> [WHAT YOU WILL DO] Whenever a line below includes the string "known", show it.
[Opening RECORDED INFORMATION section]
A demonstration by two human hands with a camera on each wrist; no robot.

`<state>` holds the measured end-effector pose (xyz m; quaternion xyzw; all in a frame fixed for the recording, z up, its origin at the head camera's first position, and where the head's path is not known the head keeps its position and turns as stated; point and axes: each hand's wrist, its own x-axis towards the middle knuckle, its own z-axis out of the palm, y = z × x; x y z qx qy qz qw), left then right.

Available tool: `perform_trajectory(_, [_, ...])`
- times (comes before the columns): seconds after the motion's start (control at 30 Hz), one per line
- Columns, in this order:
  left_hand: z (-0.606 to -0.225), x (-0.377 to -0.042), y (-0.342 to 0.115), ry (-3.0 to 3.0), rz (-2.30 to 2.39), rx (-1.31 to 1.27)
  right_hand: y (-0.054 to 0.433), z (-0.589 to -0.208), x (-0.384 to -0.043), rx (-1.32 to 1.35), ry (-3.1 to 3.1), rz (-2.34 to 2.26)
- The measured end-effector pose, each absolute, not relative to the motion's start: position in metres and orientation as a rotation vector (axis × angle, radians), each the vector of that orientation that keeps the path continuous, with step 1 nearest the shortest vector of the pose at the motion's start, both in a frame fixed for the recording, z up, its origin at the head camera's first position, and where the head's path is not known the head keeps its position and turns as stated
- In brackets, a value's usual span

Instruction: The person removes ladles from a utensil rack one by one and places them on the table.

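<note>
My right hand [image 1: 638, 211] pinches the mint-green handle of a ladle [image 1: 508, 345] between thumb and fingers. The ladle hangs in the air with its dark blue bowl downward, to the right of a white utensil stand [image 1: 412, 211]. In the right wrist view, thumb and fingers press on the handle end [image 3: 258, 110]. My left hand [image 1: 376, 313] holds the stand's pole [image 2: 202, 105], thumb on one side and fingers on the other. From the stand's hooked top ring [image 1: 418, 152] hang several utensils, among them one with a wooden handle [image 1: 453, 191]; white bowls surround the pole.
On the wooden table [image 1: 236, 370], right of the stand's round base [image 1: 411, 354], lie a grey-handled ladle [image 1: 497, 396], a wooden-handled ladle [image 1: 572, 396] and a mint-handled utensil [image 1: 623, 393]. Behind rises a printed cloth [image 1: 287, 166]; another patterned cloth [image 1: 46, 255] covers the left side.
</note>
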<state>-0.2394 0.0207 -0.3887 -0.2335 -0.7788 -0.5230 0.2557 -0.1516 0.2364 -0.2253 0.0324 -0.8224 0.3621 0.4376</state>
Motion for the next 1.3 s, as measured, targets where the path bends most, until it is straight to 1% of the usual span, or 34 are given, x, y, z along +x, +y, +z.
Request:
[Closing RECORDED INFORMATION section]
> [THE COMPLETED TASK]
`<state>` holds the measured end-effector pose (xyz m; quaternion xyzw; all in a frame fixed for the recording, z up, its origin at the head camera's first position, and where the head's path is not known the head keeps its position and turns as stated; point and axes: each hand's wrist, its own x-axis towards the middle knuckle, its own z-axis out of the palm, y = z × x; x y z qx qy qz qw), left then right.
- The measured end-effector pose, each absolute, not relative to the motion's start: position in metres and orientation as a rotation vector (axis × angle, radians), each the vector of that orientation that keeps the path continuous, with step 1 nearest the shortest vector of the pose at the motion's start, both in a frame fixed for the recording, z up, its origin at the head camera's first position, and where the head's path is not known the head keeps its position and turns as stated

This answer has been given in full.